With the PAC12 and BIG10 deals ironed out, what is left for Dish to get done to improve your customer experience?

We can say AMC, for one.

In my opinion, the really big enchilada hanging out there is the Disney mess. I would like ESPNU in HD, as well as the Disney 'family' (Disney, Disney XD, etc.) in HD.

Any others that Dish should be working on?


----------



## sliderbob (Aug 10, 2007)

Dish needs to get FEARnet.


----------



## dishrich (Apr 23, 2002)

Need to finally add (back) Smithsonian HD...


----------



## ATARI (May 10, 2007)

All my family needs (or wants) is the Disney channels in HD.

I would pay $1 more a month for this, gladly.


----------



## boba (May 23, 2003)

ATARI said:


> All my family needs (or wants) is the Disney channels in HD.
> 
> I would pay $1 more a month for this, gladly.


Why should I pay for Disney? Disney/ABC/ESPN are already the most expensive services.


----------



## djlong (Jul 8, 2002)

My personal "not usually in the discussion" channel that I'd like to see in NASA HD. 
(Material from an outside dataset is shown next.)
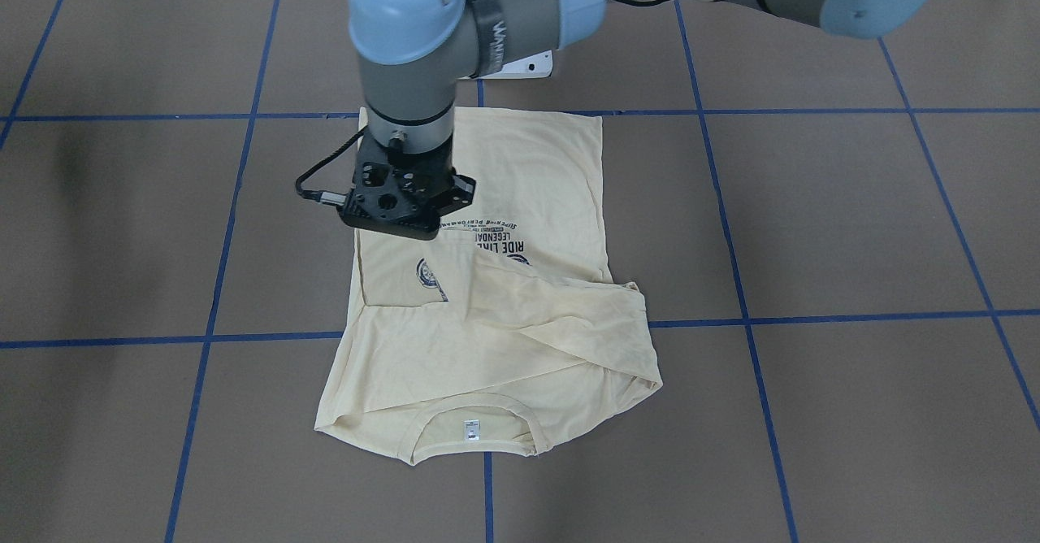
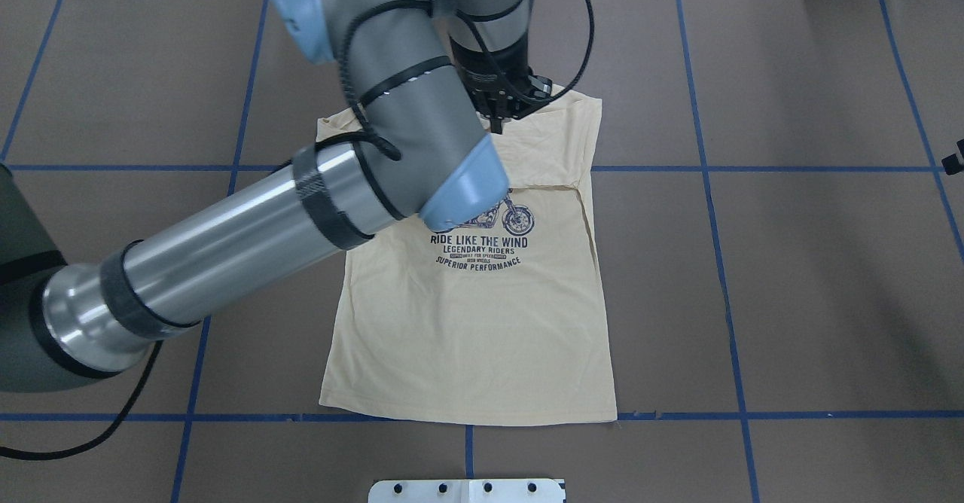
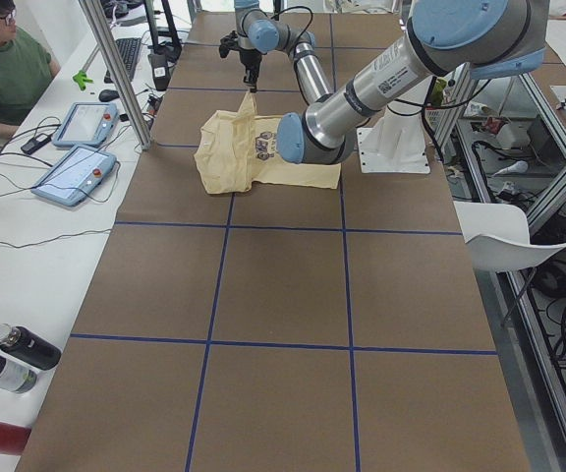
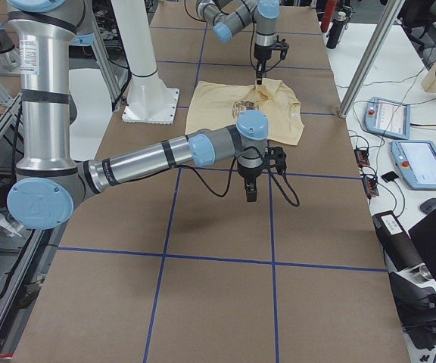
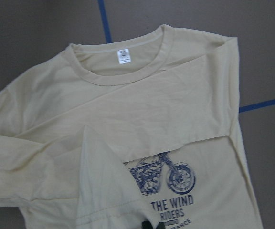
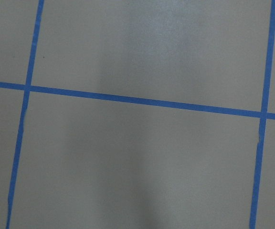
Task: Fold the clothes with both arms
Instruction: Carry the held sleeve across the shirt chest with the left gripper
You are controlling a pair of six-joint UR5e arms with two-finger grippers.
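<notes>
First, at the table's right end, the right gripper (image 4: 250, 195) hangs point-down over bare brown table (image 4: 203, 287), well apart from the shirt. I cannot tell whether its jaws are wide or narrow. Beyond it the shirt (image 2: 467, 337) lies flat on the table in front of the pedestal (image 4: 146, 98), print (image 2: 479, 243) up. Its hem is toward the robot, and its collar (image 1: 504, 448) is on the far side with the white label (image 1: 471, 431) showing. A sleeve (image 1: 552, 315) is folded in across the chest and covers the top of the print. Farthest along, the left arm (image 2: 226, 254) reaches over the shirt. The left gripper (image 2: 497, 120) stands above the collar end, closed on a fold of cloth that rises in a small peak off the rest.
</notes>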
I certainly have some interest in ESPN and Disney but there are plenty of people carrying those banners.


----------



## eclipsetrb (Jan 19, 2005)

The new bein Soccer channel in HD


----------



## jagowar (Jan 8, 2008)

the only "must have" channels for me are amcHD, espnUHD and nflnetwork... on at120. I understand it amc was on the at200 package before but hopefully a new deal would bring it to their lower package.


----------



## epokopac (Aug 8, 2007)

pmjones said:


> With the PAC12 and BIG10 deals ironed out, what is left for Dish to get done to improve your customer experience?
> 
> We can say AMC, for one.
> 
> ...


MLB Extra Innings. I believe the original 7 year deal with D*, etc. is up for renewal in 2014.


----------



## dewzan (Nov 7, 2009)

replace all the crapy news channels with porn, make people buy news ala carte. porn is useful info, news is all the opinions of fools. or maybe just bring back smithsonian ch. either way.


----------



## tymekeeper (Jan 11, 2008)

NFL Network on the 120 package.


----------



## azjimbo (Jun 4, 2010)

I'd love to see Dish add both MBC and SBS (Korean Language channels). I'd be willing to to pay an upgraded package fee for them as well. 
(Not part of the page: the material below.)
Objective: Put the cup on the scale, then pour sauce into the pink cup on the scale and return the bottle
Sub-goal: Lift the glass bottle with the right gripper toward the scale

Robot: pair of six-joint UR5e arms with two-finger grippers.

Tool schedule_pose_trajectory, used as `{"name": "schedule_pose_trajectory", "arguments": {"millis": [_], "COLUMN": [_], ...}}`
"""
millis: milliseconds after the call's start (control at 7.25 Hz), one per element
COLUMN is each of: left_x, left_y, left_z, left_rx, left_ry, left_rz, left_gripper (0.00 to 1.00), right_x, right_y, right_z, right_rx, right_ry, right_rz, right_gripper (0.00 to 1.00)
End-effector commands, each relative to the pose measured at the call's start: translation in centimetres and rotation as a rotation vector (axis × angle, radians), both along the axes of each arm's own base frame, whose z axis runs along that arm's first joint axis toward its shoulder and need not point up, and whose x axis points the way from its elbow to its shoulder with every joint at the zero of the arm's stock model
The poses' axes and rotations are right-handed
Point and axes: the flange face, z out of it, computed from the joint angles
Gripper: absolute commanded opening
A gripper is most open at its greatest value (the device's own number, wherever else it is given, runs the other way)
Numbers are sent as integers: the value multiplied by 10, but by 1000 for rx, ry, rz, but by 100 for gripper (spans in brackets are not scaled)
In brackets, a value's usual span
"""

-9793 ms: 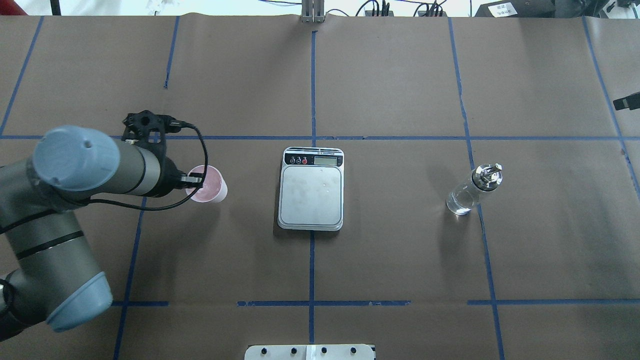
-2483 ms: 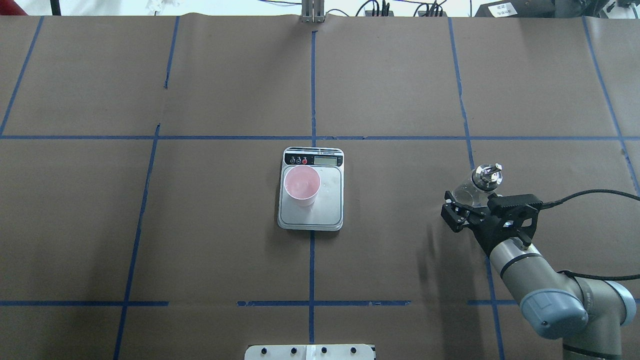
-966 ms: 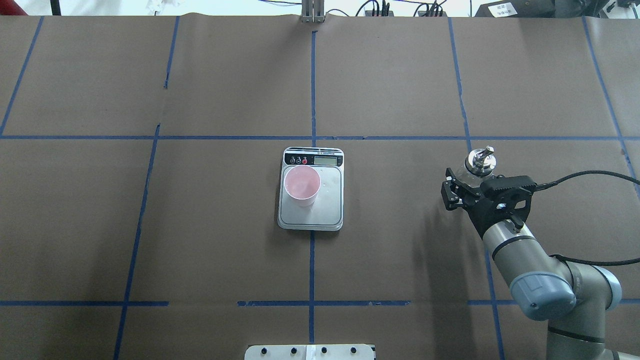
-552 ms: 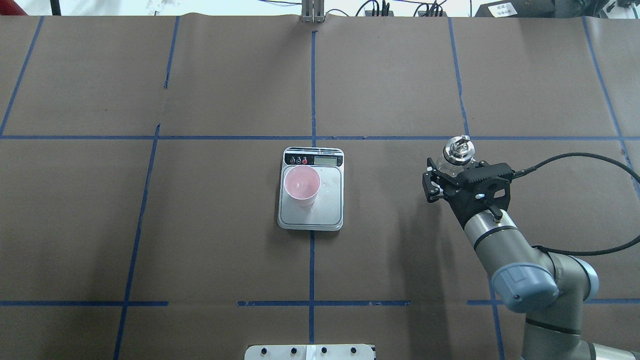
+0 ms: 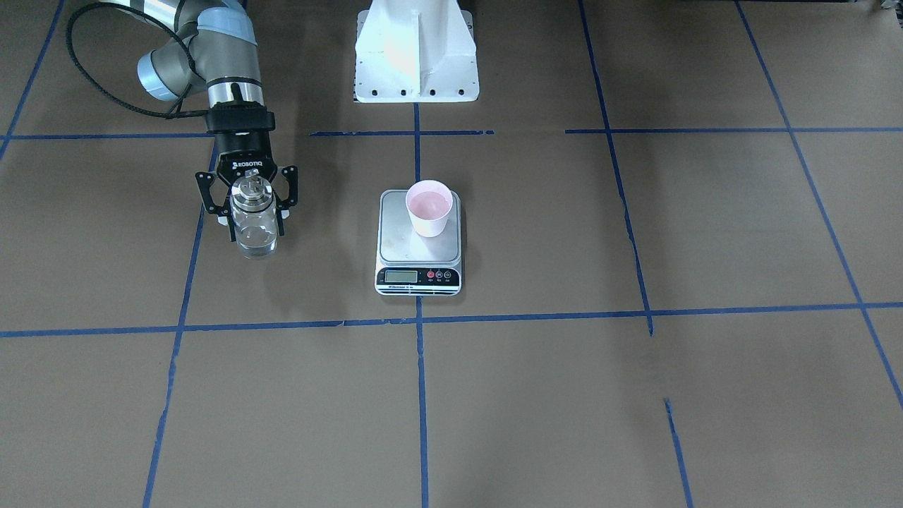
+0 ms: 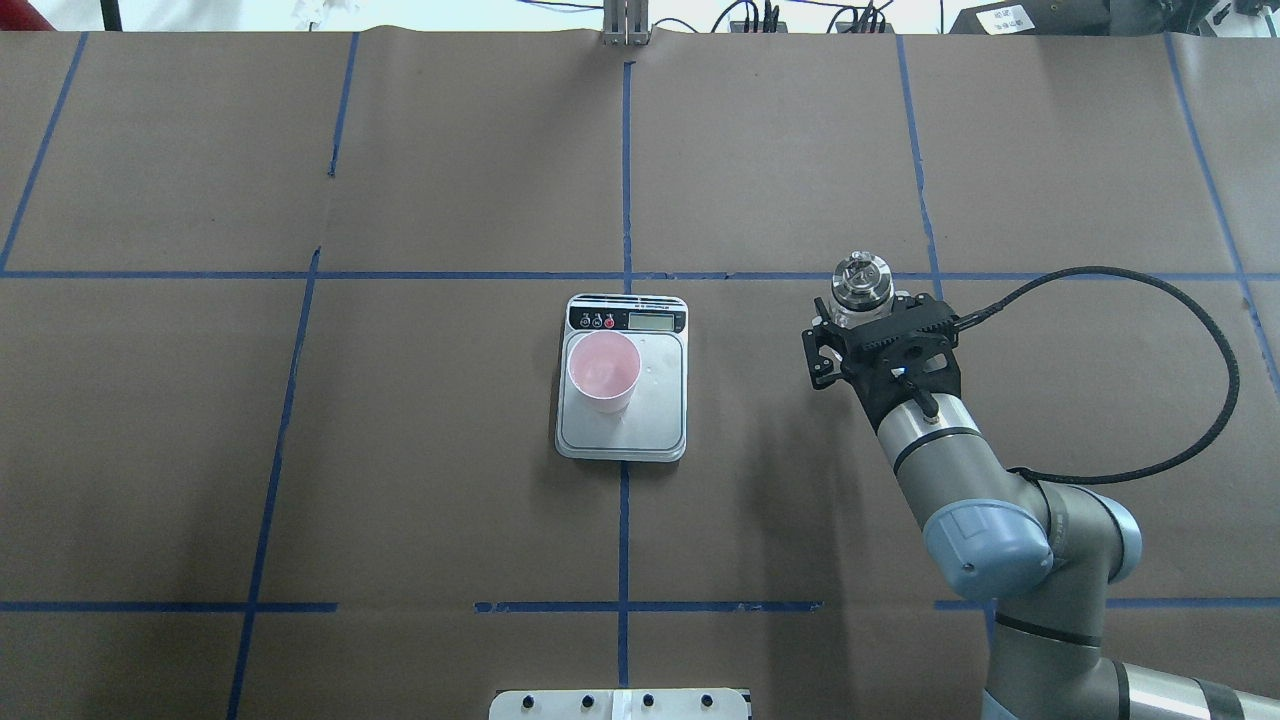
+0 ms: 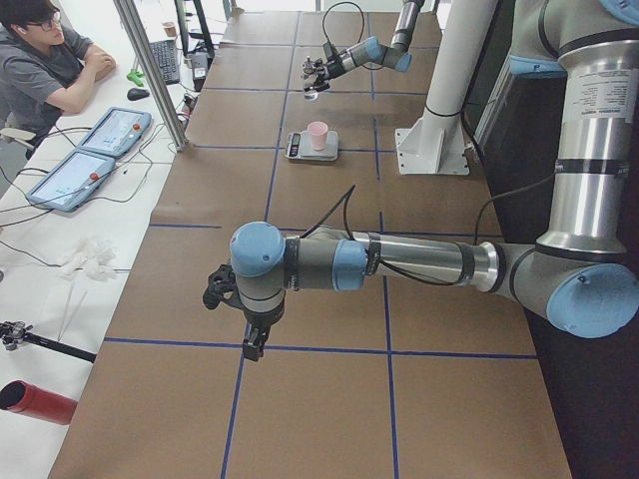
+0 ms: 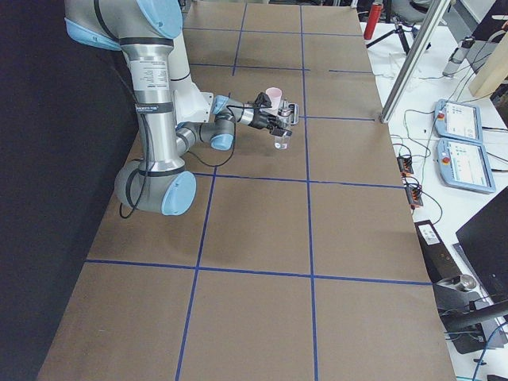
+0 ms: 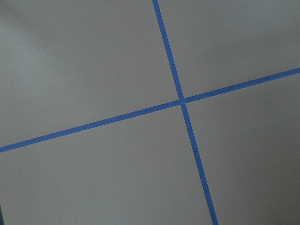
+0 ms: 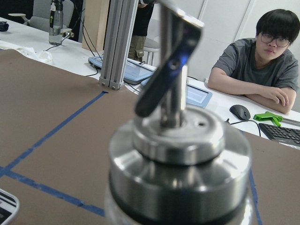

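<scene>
Item 1, flat rectangular silver-grey kitchen scale (image 6: 655, 415): I find it at the middle of the brown paper worktop (image 6: 450, 150), astride the central blue tape line (image 6: 626, 180); its black display strip faces the far edge, away from the robot.

Item 2, small pale pink tapered cup (image 6: 603, 373): upright on the scale's plate, in the corner next to the display strip on the robot's left side; pinkish inside.

Item 3, small clear glass bottle with a shiny silver cap and spout (image 5: 255, 243): upright, between the scale and the worktop's right edge, nearer the scale but touching neither it nor the cup; it appears raised off the paper, its shadow lying apart from it.

Item 4, right gripper (image 5: 254, 227): I read its fingers (image 5: 227, 227) as pinching the bottle's upper body from both sides, just under the cap.

Item 5, left gripper (image 7: 217, 291): over the worktop near its left edge, well apart from the scale; only the side camera catches it, so I cannot tell whether its fingers are spread or pressed together; its wrist camera shows only paper and crossed tape.

Item 6, person (image 10: 262, 65): seated at a white desk (image 7: 40, 249) beyond the far edge.
</scene>
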Motion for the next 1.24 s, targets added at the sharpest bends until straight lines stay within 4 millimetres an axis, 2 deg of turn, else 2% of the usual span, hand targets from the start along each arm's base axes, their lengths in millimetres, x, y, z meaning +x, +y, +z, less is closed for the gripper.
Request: {"name": "schedule_pose_trajectory", "arguments": {"millis": [0,276,414,552,828,966,1103], "left_x": [8,14,15,16,16,16,16], "left_y": [-2,-3,-3,-3,-3,-3,-3], "left_z": [0,-1,-1,-1,-1,-1,-1], "left_rx": [0,2,3,3,3,3,3], "left_ry": [1,20,21,21,21,21,21], "left_rz": [17,26,29,31,31,31,32], "left_gripper": [100,100,100,100,100,100,100], "right_x": [-20,-18,-21,-23,-50,-65,-76], "right_y": [-2,-4,-5,-6,-9,-9,-8], "right_z": [-37,-42,-34,-31,-67,-90,-100], "right_rx": [12,15,14,66,145,142,129], "right_ry": [-32,-43,-11,196,619,727,835], "right_rz": [-49,-44,-30,21,42,40,32], "right_gripper": [0,0,0,0,0,0,0]}}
This is especially true and necessary as my current Korean language channels (Tiger Pack) are now advertising (in the EPG) that I've lost 2 of the 8 channels that are (were?) in it as of last week: WOW-TV and ONGameNet. The package still shows them there, but the guide says they're gone effective 9/19...
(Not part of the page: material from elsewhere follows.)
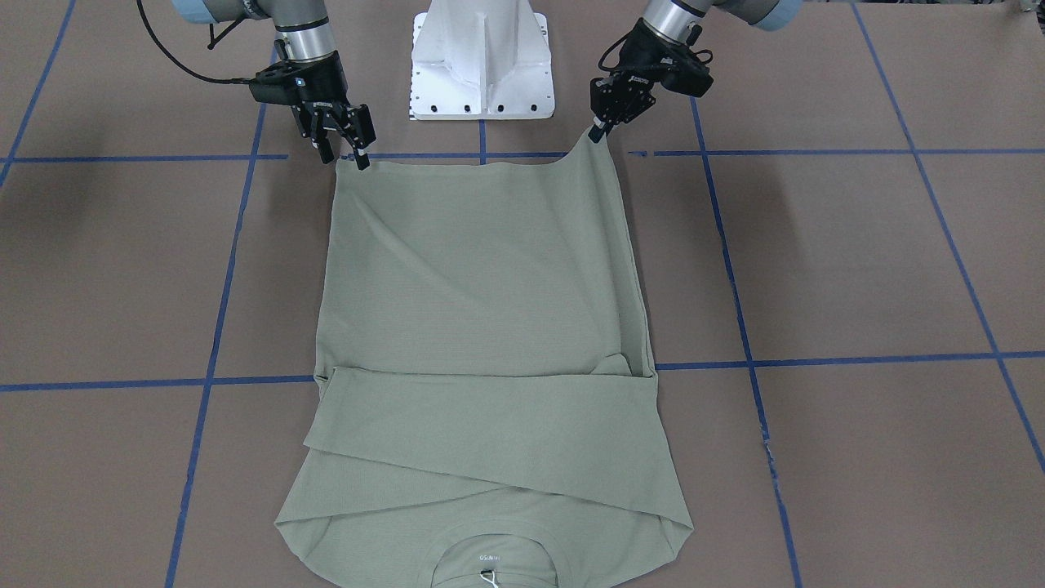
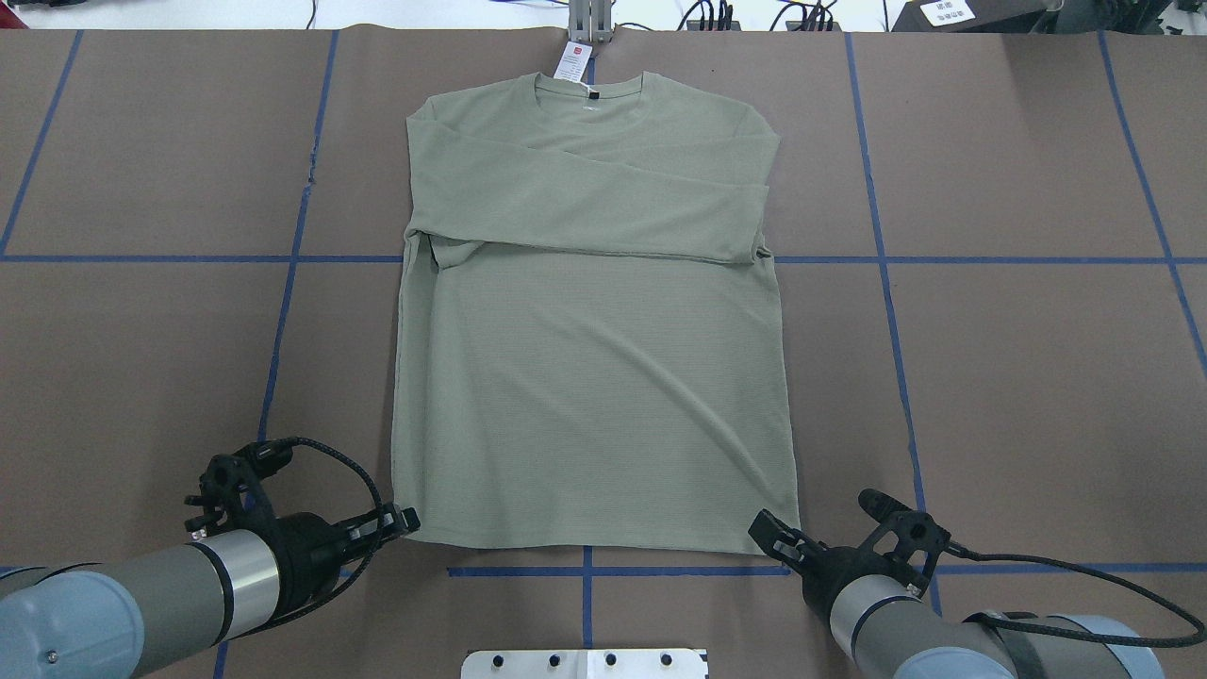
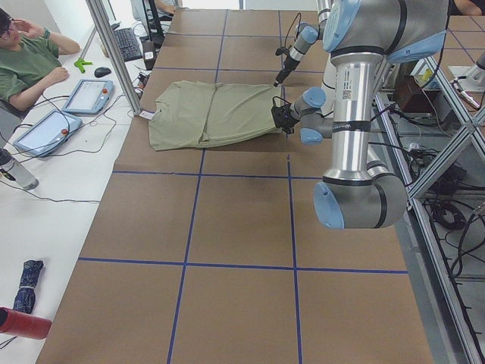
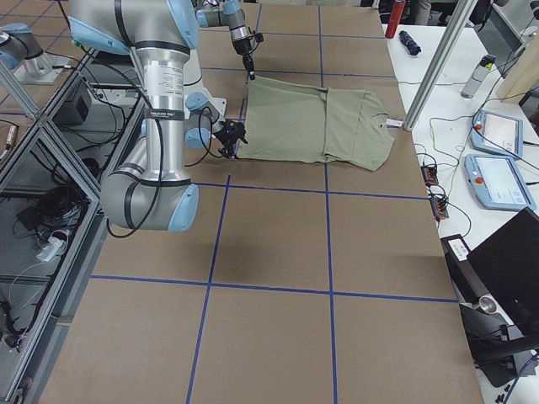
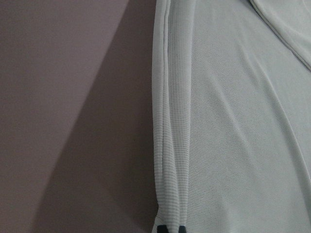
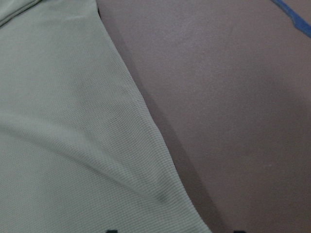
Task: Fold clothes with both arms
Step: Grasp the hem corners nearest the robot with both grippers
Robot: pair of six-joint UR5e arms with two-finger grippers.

So, I've lost 25% of my channels any chance of my International Package bill going down 25%? - Didn't think so.

The current Tiger Pack is 19.99, add these two channels for a "Tiger Plus Pack" at 24.99 and I'm there.


----------



## sregener (Apr 17, 2012)

A national CW affiliate in HD. The only CW in my market is a secondary channel that is not even carried by Dish. I'd qualify for superstations, but they are not in HD nationally, so they're a no-go for me.


----------



## habsfan66 (Mar 25, 2010)

Everything in HD. Period.


----------



## tcatdbs (Jul 10, 2008)

Remove all SD Channels, and drop costs 25%.
Add:
BBC One
BBC Two
BBC Three
BBC Four
BBC HD
CBBC
BBC News Channel
BBC Parliament


----------



## Hoosier205 (Sep 3, 2007)

"tcatdbs" said:


> BBC One
> BBC Two
> BBC Three
> BBC Four
> ...


...not even possible.


----------



## jbeers65 (Mar 11, 2006)

YES
SNY
MSG
&
TVLand HD


----------



## altidude (Jan 13, 2010)

Time Warner Cable SportsNet


----------



## runner861 (Mar 20, 2010)

NASA HD, C-SPAN 1, 2, and 3, all in HD, and the superstation pack in HD. All RSN's in full-time HD. The MLB Extra Innings pack, in HD, and Disney Channel in HD and ABC Family Channel in HD. Me and RTV in HD (in case any of the old shows get remastered). CNN International in HD.


----------



## Jhon69 (Mar 28, 2006)

habsfan66 said:


> Everything in HD. Period.


I totally agree,with DirecTV adding more basic HD channels it's time for DISH to make their basic channel HD offerings better with even more HD channels.


----------



## James Long (Apr 17, 2003)

Jhon69 said:


> I totally agree,with DirecTV adding more basic HD channels it's time for DISH to make their basic channel HD offerings better with even more HD channels.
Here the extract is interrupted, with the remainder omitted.